Instructions to follow: Could you output each line below precisely as it stands, without the images?

Data excerpt:

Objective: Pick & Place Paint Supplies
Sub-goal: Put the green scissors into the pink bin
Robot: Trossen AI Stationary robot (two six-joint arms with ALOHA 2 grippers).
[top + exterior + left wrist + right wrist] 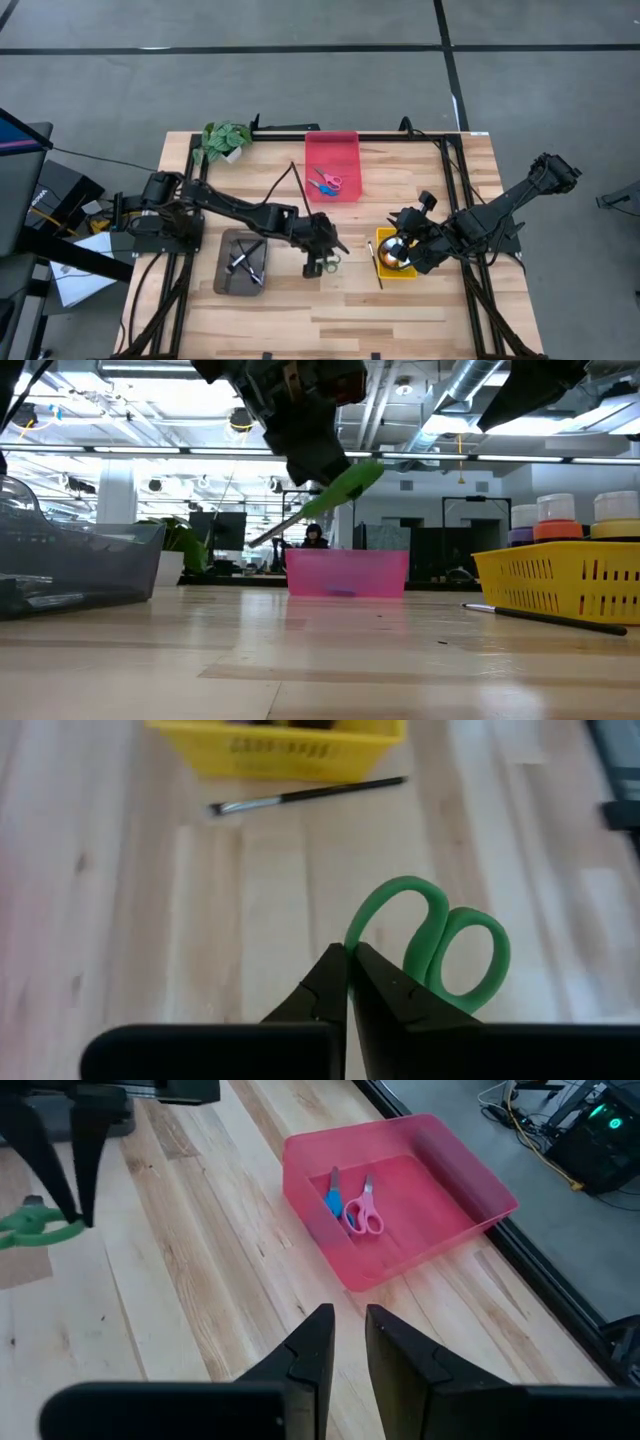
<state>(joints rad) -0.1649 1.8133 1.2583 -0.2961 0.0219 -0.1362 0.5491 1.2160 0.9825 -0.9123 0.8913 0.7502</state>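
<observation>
My left gripper [318, 256] hangs over the middle of the table, shut on green-handled scissors [352, 480], which also show in the left wrist view [432, 938]. My right gripper [347, 1320] is slightly open, holds nothing, and hovers over the yellow tray [396, 266], which carries paint bottles [556, 512]. Pink and blue scissors [352, 1208] lie flat in the red tray [332, 165]. One dark-handled brush [305, 796] lies on the table beside the yellow tray. Another brush [298, 180] lies left of the red tray. My left gripper pinches the green scissors between its two fingers by the rim of one handle loop [358, 925], coming from above and pointing down. The scissors are lifted clear of the table and tilted, with the blades [275, 532] slanting downward.
A grey tray [240, 262] with brushes in it sits under the left arm. A small potted plant [224, 140] stands at the far left corner. A black frame runs along the table's edges. Bare wood lies between the trays and toward the near edge.
</observation>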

Answer for the task:
Objective: Pick & Place Paint Supplies
Sub-goal: Put the green scissors into the pink bin
Robot: Trossen AI Stationary robot (two six-joint arms with ALOHA 2 grippers).
[top + exterior + left wrist + right wrist] 
<state>(joints rad) -0.1649 1.8133 1.2583 -0.2961 0.0219 -0.1362 0.5491 1.2160 0.9825 -0.9123 0.8913 0.7502</state>
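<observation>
My left gripper [318, 256] hangs over the middle of the table, shut on green-handled scissors [352, 480], which also show in the left wrist view [432, 938]. My right gripper [347, 1320] is slightly open, holds nothing, and hovers over the yellow tray [396, 266], which carries paint bottles [556, 512]. Pink and blue scissors [352, 1208] lie flat in the red tray [332, 165]. One dark-handled brush [305, 796] lies on the table beside the yellow tray. Another brush [298, 180] lies left of the red tray. My left gripper pinches the green scissors between its two fingers by the rim of one handle loop [358, 925], coming from above and pointing down. The scissors are lifted clear of the table and tilted, with the blades [275, 532] slanting downward.
A grey tray [240, 262] with brushes in it sits under the left arm. A small potted plant [224, 140] stands at the far left corner. A black frame runs along the table's edges. Bare wood lies between the trays and toward the near edge.
</observation>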

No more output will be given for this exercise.